Hi all, got a 72 240Z, would be grateful for any tip relating to my issue. When I crank the car, it fires, but as soon as I let go of the key, it dies. So I could keep it running if I kept the started motor going. The car will not even run for more than half a second after I let go of the ignition key.

It may be relevant I was having some juddering issues while driving and needed to add revs and a bit of choke to keep it from juddering. When I gave it gas, it sort of bogged down and wanted to die momentarily, unless I used some choke. The SUs were tuned really well by someone that knew what they were doing (Classic and Race, Sussex) and it ran as sweet as a nut for about 6 months until the juddering started.
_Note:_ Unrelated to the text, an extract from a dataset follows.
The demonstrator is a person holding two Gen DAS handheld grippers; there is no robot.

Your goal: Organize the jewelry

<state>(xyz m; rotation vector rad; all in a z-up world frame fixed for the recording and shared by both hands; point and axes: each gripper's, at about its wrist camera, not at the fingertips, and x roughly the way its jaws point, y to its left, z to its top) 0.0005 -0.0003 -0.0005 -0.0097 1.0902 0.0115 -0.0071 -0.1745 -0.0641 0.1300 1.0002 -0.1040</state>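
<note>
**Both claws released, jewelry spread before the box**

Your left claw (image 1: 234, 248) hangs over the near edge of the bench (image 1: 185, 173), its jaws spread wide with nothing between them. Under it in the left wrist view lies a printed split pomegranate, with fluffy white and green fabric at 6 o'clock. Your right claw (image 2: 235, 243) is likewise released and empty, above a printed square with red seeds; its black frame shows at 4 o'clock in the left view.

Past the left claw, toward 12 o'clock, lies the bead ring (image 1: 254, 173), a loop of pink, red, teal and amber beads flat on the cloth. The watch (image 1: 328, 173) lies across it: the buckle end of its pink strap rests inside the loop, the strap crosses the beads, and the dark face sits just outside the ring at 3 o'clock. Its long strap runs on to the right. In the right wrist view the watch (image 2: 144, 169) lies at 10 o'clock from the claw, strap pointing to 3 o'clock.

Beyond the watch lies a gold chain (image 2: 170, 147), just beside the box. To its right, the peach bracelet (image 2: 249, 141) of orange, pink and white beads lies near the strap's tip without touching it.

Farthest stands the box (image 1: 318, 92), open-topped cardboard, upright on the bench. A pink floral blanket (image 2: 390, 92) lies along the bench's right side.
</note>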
Went to the car the other day to look at coil connections, saw a small disconnected lead, for a thin wire, looked like it slid off a coil connection. So put it back on. Thought I may have cured my juddering issue, but got a new, non-starting issue! I removed the wire again, still not starting. Now, I am not sure if it was a coincidence about the lose wire. As the car sits a lot. and I am thinking maybe the coil is now dead? And the wire was intentionally pulled off by someone that knew what they were doing?

What is the symptom of a totally dead coil? (don't have an Ohm meter, was going to get one, just ordered a new coil instead) Fires up, but won't run when I let go of the ignition key? New coil was installed about 5 years ago. Ordered a new any way. Along with rotor, and leads. (it's converted to electronic ignition)

Fuel filter pretty new. (6 months) But I have run the gas tank nearly dry a couple of times. It is a clear filter. Looks a bit grubby, but I don't know what is ok or not.

Any tips on the initial juddering and now non-starting issue?

Cheers

I am the only 240Z running around London UK. Silver with spoked wire wheels, wave if you see me. Everyone else does! Get more photos taken of me driving the car then the local Veyrons, Ferraris and Lambos

Last edited by mryuri; 04-01-2017 at 04:11 PM.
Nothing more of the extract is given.